The situation in Japan was changing, and the exclusion of foreigners was on the rise; when Matthew C. Perry arrived in Japan in 1853, there was uproar in Edo, Ieyoshi panicked and died suddenly, and Iesada was appointed Shogun. Masahiro solicited the opinions of samurai, townspeople, and farmers alike, and the establishment of the Nagasaki Naval Training Center and the conclusion of the Convention of Kanagawa marked the end of the isolationist regime that had existed for 200 years.

Iesada married Shimazu Taneatsu, and later learned that Taneatsu was on a mission to install Yoshinobu of the Hitotsubashi family as the next Shogun by a trick of the Satsuma Domain.

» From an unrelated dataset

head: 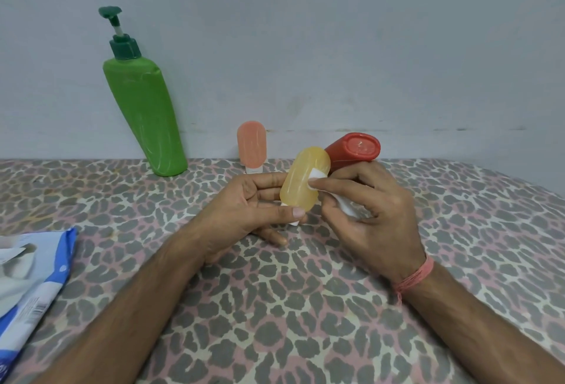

However, Iesada's personality touched Taneatsu, and he devoted himself to Iesada wholeheartedly, and Iesada also opened her heart to Taneatsu. Iesada eventually became pregnant with Taneatsu's child but died before the last month of pregnancy. In accordance with Iesada's will, Taneatsu changed his name to Tenshō-in without being ordained and adopted Tomiko from the Kishū Tokugawa family to become the next Shogun.

===Iemochi===
Soon after Tomiko changed her name to Iemochi and became Shogun, the Ansei Purge occurred. As part of the Union of the Imperial Court and the Shogunate, a wedding was to take place between Emperor Kōmei's brother, Prince Kazu and Iemochi, but when he arrived, he was a woman dressed as a man. She revealed that she was Chikako, the sister of the real Prince Kazu, and that she had taken the place of her brother who did not want to go to the wedding. This was an act of her desire to win the affection of her mother, Kangyō-in, who was always fond of her brother, but Iemochi stood by her, and Chikako opened her heart to Iemochi.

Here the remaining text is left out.